Work order: Please give the count of lines below with the string "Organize" in them, and no other words.

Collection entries
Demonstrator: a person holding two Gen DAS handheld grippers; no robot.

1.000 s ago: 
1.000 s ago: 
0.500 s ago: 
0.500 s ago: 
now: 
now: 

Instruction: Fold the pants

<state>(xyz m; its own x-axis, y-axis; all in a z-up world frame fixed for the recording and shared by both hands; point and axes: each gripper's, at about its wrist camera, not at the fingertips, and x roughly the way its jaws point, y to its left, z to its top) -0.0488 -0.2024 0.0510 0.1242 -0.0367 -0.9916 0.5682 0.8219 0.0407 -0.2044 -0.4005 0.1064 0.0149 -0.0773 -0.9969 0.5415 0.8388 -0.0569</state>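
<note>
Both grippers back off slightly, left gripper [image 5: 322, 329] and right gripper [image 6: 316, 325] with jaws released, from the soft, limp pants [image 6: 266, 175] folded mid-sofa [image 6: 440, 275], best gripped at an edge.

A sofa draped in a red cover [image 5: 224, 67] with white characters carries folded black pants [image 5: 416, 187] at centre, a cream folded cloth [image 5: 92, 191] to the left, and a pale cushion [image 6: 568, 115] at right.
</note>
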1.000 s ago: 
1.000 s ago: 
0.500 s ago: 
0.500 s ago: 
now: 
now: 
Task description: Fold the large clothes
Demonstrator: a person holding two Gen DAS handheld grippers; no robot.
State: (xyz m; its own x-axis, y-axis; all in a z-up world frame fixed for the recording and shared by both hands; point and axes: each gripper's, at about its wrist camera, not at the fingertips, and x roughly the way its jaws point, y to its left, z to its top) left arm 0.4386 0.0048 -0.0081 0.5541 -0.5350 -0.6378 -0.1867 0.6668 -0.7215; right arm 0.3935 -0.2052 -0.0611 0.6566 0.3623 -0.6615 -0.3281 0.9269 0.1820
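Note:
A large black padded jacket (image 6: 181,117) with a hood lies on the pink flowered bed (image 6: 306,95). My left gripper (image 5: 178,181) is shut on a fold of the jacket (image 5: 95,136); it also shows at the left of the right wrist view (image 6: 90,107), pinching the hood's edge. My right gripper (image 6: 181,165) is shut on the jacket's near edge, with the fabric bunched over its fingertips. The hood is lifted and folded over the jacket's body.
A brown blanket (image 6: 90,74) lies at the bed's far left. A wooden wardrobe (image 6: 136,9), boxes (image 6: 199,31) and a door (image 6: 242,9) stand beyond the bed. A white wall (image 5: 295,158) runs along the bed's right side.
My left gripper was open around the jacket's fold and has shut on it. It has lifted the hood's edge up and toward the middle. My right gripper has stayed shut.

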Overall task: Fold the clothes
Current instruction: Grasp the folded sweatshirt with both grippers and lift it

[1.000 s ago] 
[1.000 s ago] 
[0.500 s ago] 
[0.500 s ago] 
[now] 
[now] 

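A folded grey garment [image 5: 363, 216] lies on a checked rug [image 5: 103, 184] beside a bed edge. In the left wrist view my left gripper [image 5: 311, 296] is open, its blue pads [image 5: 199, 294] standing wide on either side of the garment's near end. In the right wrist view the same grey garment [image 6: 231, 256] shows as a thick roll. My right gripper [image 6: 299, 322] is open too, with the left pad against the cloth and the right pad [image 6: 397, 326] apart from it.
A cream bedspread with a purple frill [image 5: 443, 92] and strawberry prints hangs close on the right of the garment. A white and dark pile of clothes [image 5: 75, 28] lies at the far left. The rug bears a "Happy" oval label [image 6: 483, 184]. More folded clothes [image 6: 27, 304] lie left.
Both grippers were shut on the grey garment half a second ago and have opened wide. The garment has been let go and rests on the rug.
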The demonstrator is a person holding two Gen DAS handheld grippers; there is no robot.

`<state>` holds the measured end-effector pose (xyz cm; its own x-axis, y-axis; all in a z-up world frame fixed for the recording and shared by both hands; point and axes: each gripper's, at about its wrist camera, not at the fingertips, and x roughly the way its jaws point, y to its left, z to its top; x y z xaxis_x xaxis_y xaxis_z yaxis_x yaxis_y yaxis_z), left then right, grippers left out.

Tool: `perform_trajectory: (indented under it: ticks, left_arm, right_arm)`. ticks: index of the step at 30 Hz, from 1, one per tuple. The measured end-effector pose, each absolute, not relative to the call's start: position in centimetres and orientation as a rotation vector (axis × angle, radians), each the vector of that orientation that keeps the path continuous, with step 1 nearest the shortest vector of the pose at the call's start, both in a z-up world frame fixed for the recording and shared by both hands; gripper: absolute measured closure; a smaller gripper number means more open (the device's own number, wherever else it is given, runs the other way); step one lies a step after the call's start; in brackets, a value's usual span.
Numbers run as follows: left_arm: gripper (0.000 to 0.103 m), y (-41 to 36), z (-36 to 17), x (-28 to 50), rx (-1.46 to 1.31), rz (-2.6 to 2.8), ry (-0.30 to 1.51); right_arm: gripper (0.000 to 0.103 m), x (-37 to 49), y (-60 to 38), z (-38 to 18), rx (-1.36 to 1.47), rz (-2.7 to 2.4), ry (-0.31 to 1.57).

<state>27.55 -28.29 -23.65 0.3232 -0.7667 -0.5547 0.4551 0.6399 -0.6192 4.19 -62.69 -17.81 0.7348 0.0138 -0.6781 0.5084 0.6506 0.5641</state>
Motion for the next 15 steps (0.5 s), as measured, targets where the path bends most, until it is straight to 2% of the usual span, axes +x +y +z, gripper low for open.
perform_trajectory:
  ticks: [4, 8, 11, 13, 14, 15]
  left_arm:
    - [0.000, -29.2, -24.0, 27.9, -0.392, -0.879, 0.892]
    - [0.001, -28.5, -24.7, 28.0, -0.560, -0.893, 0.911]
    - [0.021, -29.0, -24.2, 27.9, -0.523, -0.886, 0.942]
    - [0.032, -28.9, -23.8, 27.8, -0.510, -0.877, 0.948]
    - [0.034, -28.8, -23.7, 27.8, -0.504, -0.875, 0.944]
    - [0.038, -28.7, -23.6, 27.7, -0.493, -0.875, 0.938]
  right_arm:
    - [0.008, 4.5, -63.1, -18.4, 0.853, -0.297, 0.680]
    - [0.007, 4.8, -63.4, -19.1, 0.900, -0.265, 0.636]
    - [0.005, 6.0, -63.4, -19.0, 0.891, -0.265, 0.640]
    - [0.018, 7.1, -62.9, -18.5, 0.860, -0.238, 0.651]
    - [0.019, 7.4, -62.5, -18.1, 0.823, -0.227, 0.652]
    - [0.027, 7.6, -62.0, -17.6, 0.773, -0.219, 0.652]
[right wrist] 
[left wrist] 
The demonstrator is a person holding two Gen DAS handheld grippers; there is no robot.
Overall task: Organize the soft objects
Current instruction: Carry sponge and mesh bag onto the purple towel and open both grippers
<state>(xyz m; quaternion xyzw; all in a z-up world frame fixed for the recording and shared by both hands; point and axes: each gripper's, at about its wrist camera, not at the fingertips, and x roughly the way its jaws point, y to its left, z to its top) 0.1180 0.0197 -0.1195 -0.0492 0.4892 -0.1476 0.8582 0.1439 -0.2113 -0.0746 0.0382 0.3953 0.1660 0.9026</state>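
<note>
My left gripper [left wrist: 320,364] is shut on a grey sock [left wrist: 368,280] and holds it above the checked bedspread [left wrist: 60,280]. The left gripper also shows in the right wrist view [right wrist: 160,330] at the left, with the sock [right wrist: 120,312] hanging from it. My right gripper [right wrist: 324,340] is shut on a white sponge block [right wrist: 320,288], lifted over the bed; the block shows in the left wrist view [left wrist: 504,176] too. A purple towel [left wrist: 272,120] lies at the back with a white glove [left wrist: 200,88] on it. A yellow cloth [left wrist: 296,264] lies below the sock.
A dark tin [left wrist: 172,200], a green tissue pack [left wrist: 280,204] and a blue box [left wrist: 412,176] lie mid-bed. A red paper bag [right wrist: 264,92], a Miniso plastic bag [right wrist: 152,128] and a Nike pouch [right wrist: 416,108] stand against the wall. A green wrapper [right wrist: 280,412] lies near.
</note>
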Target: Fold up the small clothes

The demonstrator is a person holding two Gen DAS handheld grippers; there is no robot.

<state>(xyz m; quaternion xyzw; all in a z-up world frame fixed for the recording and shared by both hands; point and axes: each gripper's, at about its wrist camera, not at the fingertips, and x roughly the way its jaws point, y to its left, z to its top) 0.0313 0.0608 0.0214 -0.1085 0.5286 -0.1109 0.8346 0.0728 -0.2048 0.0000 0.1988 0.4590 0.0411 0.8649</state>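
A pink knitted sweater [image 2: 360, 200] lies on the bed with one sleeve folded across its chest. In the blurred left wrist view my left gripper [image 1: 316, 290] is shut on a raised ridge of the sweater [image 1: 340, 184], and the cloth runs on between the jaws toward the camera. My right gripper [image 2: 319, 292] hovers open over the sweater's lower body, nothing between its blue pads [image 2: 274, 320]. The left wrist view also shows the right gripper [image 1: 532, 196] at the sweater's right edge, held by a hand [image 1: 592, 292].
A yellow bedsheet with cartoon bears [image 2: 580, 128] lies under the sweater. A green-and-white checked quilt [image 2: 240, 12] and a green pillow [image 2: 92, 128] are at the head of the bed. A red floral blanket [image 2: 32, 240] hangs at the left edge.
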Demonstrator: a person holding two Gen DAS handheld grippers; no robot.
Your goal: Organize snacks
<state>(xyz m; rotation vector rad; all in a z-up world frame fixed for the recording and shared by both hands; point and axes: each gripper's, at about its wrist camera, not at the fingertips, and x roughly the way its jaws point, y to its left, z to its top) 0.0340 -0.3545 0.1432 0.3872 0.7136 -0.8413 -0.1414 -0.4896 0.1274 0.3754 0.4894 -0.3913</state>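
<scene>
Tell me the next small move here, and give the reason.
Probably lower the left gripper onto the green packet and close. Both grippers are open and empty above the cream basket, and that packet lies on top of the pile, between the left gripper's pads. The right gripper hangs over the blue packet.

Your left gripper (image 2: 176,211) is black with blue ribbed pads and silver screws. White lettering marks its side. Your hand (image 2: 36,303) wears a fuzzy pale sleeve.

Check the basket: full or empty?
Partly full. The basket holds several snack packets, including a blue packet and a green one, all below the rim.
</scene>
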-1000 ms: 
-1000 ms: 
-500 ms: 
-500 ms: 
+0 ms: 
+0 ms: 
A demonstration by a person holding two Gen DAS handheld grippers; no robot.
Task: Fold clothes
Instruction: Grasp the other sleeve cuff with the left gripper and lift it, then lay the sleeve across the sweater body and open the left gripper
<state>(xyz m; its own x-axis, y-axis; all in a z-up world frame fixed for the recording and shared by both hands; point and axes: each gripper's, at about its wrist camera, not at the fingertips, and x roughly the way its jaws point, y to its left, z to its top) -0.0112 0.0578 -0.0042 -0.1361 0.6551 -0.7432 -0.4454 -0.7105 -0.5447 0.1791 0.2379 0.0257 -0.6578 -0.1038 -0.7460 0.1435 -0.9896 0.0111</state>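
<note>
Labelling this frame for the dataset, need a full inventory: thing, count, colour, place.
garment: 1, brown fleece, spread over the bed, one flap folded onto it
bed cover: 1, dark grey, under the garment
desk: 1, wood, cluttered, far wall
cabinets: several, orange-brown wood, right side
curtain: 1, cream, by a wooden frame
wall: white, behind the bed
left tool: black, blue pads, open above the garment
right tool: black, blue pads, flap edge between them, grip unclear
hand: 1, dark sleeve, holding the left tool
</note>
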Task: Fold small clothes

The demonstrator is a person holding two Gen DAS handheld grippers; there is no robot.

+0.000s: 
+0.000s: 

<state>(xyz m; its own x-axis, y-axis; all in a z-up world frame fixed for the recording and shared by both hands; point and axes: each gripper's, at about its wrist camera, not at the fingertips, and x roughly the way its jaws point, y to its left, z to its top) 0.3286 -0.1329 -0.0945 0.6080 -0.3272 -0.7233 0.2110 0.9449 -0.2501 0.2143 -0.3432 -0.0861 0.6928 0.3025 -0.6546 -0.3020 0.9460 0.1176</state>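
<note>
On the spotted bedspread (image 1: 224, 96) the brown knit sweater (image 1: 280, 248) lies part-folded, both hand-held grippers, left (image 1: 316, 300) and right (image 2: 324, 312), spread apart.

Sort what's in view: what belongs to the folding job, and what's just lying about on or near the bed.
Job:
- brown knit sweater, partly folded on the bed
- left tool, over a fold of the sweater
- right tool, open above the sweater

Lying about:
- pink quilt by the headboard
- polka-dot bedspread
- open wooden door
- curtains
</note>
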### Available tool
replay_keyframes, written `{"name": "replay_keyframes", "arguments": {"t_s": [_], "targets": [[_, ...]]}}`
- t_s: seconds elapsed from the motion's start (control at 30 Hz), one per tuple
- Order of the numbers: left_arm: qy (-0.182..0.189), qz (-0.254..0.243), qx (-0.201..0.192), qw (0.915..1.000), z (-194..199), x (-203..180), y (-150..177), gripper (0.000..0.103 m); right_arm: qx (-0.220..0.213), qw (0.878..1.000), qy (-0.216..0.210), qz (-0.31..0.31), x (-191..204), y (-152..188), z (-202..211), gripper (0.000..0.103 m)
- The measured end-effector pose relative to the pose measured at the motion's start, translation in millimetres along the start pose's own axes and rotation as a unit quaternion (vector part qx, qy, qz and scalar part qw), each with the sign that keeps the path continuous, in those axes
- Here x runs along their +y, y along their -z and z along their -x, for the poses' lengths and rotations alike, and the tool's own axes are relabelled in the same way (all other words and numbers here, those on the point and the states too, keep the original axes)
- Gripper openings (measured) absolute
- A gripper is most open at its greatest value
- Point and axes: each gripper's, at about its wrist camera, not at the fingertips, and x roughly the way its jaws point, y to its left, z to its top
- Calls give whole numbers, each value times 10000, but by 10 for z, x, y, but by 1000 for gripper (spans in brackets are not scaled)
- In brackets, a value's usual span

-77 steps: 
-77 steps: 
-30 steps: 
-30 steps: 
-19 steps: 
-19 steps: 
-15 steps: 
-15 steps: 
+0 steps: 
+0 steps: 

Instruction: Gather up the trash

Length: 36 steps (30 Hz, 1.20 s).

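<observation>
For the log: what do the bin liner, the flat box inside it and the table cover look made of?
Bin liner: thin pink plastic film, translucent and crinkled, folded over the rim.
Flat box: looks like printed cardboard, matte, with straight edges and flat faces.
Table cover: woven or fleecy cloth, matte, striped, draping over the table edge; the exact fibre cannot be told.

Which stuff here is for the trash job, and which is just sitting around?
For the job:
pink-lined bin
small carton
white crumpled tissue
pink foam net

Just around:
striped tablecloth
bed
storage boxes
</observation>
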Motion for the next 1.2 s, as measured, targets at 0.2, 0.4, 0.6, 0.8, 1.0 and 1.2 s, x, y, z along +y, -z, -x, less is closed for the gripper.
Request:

Written reply: 2